Hi Agus.

It looks like in your example the Hessian matrix of partial second derivatives (the curvature) at the optimum is numerically singular. I'm not sure what this means - it could be that the surface is very flat, or alternatively that it is highly correlated.

Is the error fatal, or do you get a result? The Hessian matrix is only used to estimate standard errors of the fitted parameter values, so if the option to compute the variances from the Hessian could be turned off (not possible in the present version), presumably the analysis would run through.

Another option is to use brownieREML in phytools or, as Brian pointed out yesterday, the OUwie package. brownieREML is a "lighter" REML version of brownie.lite, which does not compute the Hessian or the standard errors on parameter estimates. OUwie is a separate package that uses phytools mapped trees to do the analyses of brownie.lite in one of its functions.

All the best, Liam

Liam J. Revell, Assistant Professor of Biology
University of Massachusetts Boston
web: http://faculty.umb.edu/liam.revell/
email: [email protected]
blog: http://phytools.blogspot.com

On 9/18/2012 4:08 PM, Agus Camacho wrote:
Dear all, I tried to test something similar to Jason, but relating the
change in rates to the acquisition of a trait, instead to a specific date.

For that, I used a phylogeny with ten taxa, without outgroup.
I used exactly the same script gently proposed by Liam but got the
following error message:
"Error in solve.default(model1$hessian) :Lapack routine dgesv: system is
exactly singular"

I've been looking through the internet but was not able to identify what
causes this error. Any hint about that?

BTW, anybody knows how to directly answer a message found in the digest of
the mail list, without leaving the thread?

Below, I pasted the complete thread dealing with this topic.

Cheers,
Agus

Message: 9
Date: Tue, 18 Sep 2012 00:13:00 -0400
From: "Brian O'Meara" <[email protected]>
To: Jason S <[email protected]>
Cc: "[email protected]" <[email protected]>
Subject: Re: [R-sig-phylo] variation in rates over time
Message-ID:
         <cakywhkq-jjroqzdvfutphi4xopxam+aaacu64nldb3inxoz...@mail.gmail.com>
Content-Type: text/plain

I agree with the suggestions so far. I just wanted to point out a few more
alternatives:

You could use the geiger package to estimate the best scaling for the
tworatetree transformation to do this (should be equivalent to the earlier
solutions, though it would require running optimization).

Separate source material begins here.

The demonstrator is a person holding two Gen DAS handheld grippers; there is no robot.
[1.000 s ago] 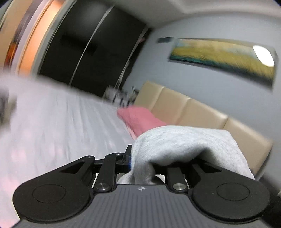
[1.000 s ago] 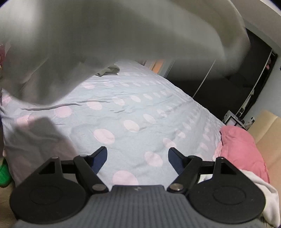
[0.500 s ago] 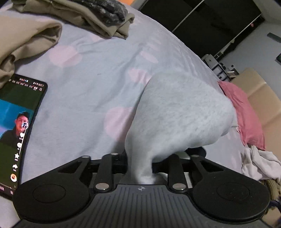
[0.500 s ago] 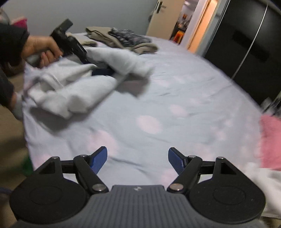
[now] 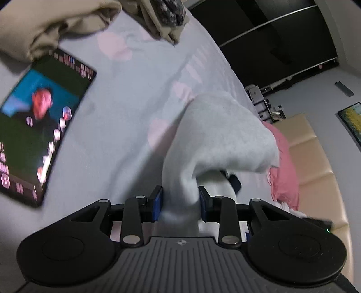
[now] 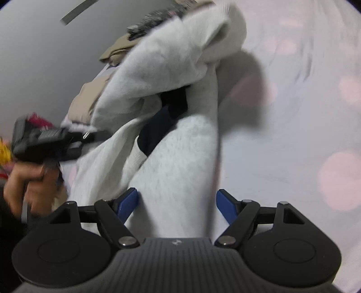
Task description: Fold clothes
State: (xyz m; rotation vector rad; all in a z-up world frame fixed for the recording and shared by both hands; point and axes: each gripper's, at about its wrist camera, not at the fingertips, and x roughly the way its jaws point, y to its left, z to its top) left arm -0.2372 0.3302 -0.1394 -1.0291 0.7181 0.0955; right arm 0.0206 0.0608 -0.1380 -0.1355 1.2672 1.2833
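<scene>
A light grey sweatshirt (image 5: 225, 139) stands bunched up over the bed. My left gripper (image 5: 180, 202) has its blue pads against a fold of it, and its jaws are opening. In the right wrist view the same sweatshirt (image 6: 180, 157) shows a dark blue patch (image 6: 158, 128) and runs down between my right gripper's (image 6: 177, 202) wide open jaws, whose pads do not press it. At the left of that view a person's hand (image 6: 20, 184) holds the left gripper (image 6: 90, 135), its tips buried in the cloth.
The bed has a pale blue sheet (image 5: 126, 108) with pink dots. A lit phone (image 5: 40, 126) lies at the left. Beige clothes (image 5: 56, 24) and a dark patterned garment (image 5: 167, 11) lie beyond. A pink pillow (image 5: 284, 166) and a beige headboard (image 5: 315, 162) are at the right.
My left gripper came down with the sweatshirt from facing the wall to just over the bed by the phone. My right gripper swung left until the sweatshirt lay between its jaws.
</scene>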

You could also use the OUwie package with a tree that has been given simmap
mappings using phytools. The advantage of this is that you could evaluate
Brownian models but you could also look at various Ornstein-Uhlenbeck
models (though note that while there is information about different
Brownian rates before and after a time slice, info about different alphas
(strength of pull parameter) and thetas (the attractor, aka "optimal
value") is rapidly (but not immediately) lost under an OU process).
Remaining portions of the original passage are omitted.